#### [What to work on]
Reproduce the line containing "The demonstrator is" in the listing below, then every later line up to the end, precisely as written.

#### [Data below]
※ ※ ※

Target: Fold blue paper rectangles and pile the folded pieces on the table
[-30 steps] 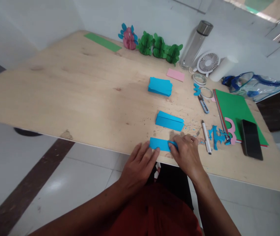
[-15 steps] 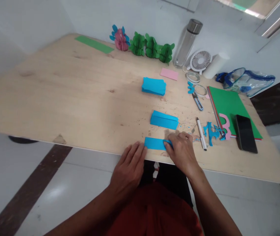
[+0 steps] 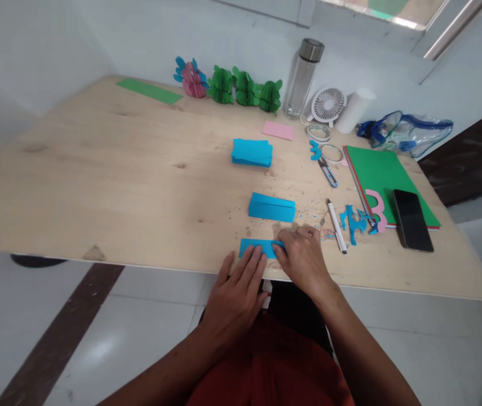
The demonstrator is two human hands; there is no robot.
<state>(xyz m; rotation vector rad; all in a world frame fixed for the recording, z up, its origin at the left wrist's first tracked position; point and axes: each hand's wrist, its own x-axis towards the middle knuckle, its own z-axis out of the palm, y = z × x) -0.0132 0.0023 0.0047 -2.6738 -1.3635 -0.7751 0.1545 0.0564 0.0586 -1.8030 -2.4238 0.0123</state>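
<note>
Lying partly under left hand (image 3: 236,296) and right hand (image 3: 304,256): blue strip (image 3: 265,243).

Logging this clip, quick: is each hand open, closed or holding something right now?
Left hand: open, laid partly over the blue paper strip.
Right hand: curled at the strip's right end; whether it pinches it cannot be told.

dark red top (image 3: 261,366), black trousers (image 3: 302,313); bare forearms (image 3: 363,332), bare left hand (image 3: 236,293), bare right hand (image 3: 303,254)
</note>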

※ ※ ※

#### [Result]
The demonstrator is two human hands; there is no robot.
<state>(xyz m; rotation vector rad; all in a world frame fixed for the recording, z up, its origin at the left wrist's first tracked position; point and axes: each hand's wrist, its own x-axis towards the middle knuckle, its own z-axis out of the palm, y = z × x) -0.0132 0.0023 0.0047 -2.6738 -1.3635 -0.7751 0.1545 0.0564 0.0586 -1.8030 -2.4238 0.0123</state>
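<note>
Lying partly under left hand (image 3: 236,296) and right hand (image 3: 304,256): blue strip (image 3: 265,243).

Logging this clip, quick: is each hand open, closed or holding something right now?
Left hand: open, laid partly over the blue paper strip.
Right hand: curled at the strip's right end; whether it pinches it cannot be told.

dark red top (image 3: 261,366), black trousers (image 3: 302,313); bare forearms (image 3: 363,332), bare left hand (image 3: 236,293), bare right hand (image 3: 303,254)
</note>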

That concludes the response.